From the entries below, gather each line containing the word "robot".

[STUDY MATERIAL — start]

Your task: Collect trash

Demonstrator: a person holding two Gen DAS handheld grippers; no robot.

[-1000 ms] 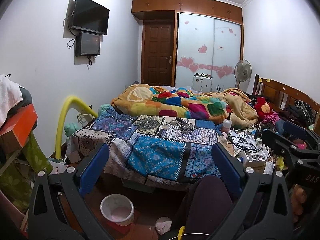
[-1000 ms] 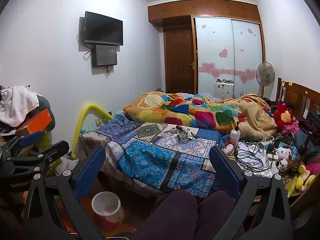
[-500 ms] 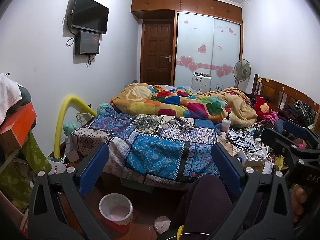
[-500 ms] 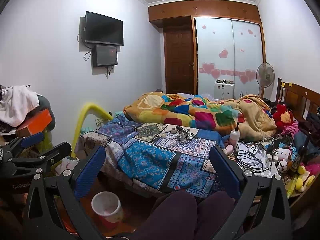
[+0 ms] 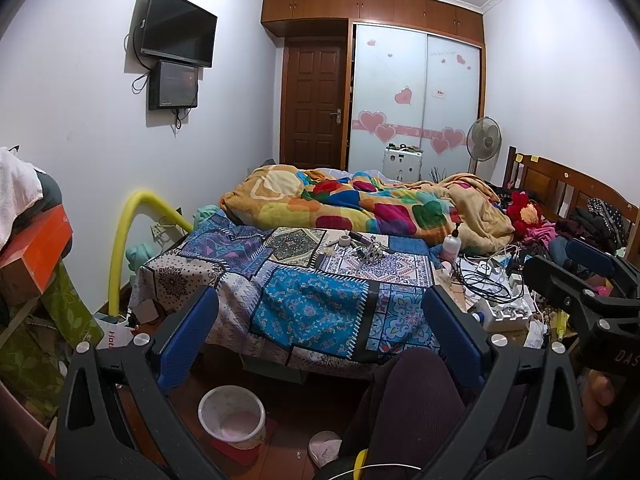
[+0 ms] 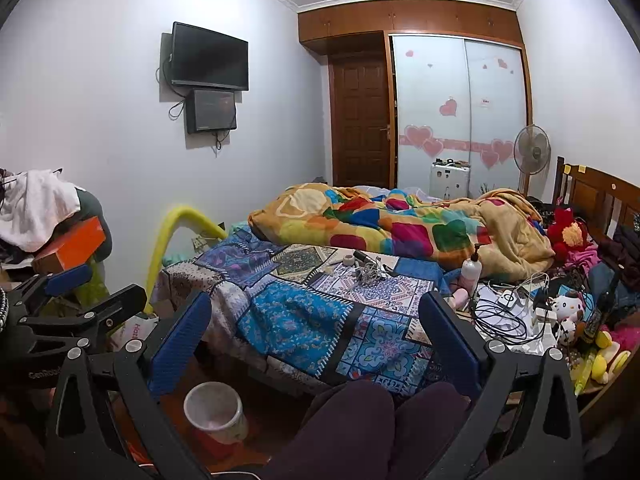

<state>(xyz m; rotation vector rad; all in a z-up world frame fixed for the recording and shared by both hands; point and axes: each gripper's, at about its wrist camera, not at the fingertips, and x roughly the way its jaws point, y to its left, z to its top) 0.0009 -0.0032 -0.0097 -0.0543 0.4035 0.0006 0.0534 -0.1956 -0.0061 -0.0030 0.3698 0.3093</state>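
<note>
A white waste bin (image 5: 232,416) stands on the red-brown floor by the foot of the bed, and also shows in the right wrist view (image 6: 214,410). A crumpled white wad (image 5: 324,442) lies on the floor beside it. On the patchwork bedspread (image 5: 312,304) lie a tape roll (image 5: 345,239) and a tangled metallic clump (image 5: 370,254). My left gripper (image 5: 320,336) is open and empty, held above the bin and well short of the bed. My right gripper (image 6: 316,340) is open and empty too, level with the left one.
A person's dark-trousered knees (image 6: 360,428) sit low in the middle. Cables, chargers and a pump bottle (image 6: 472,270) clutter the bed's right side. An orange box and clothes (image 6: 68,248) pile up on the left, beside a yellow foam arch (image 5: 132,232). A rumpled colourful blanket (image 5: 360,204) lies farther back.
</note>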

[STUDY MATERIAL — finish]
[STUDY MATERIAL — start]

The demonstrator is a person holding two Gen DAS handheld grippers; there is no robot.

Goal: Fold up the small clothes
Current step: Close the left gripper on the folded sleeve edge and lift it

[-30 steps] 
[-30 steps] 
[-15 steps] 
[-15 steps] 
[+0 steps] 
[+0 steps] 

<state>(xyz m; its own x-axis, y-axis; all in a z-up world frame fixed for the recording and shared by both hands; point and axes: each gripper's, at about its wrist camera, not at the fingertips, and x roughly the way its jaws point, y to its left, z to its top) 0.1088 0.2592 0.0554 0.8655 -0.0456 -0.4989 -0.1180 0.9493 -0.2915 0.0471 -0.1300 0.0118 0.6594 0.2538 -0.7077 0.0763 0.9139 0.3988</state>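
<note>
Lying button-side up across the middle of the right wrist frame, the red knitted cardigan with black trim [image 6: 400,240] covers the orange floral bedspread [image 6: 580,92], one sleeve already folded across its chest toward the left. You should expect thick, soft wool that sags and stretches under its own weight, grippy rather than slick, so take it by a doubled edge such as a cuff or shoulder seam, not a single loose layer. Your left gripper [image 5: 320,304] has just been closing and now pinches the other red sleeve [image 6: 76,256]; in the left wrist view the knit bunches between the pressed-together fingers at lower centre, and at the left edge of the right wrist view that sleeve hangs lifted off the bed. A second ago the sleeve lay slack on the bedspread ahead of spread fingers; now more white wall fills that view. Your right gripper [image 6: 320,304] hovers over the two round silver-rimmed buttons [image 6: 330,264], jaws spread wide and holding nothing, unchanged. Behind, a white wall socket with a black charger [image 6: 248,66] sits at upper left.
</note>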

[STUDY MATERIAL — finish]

--- RESULT BELOW ---
Demonstrator: a person holding two Gen DAS handheld grippers; no robot.
The demonstrator is a person holding two Gen DAS handheld grippers; there is no robot.

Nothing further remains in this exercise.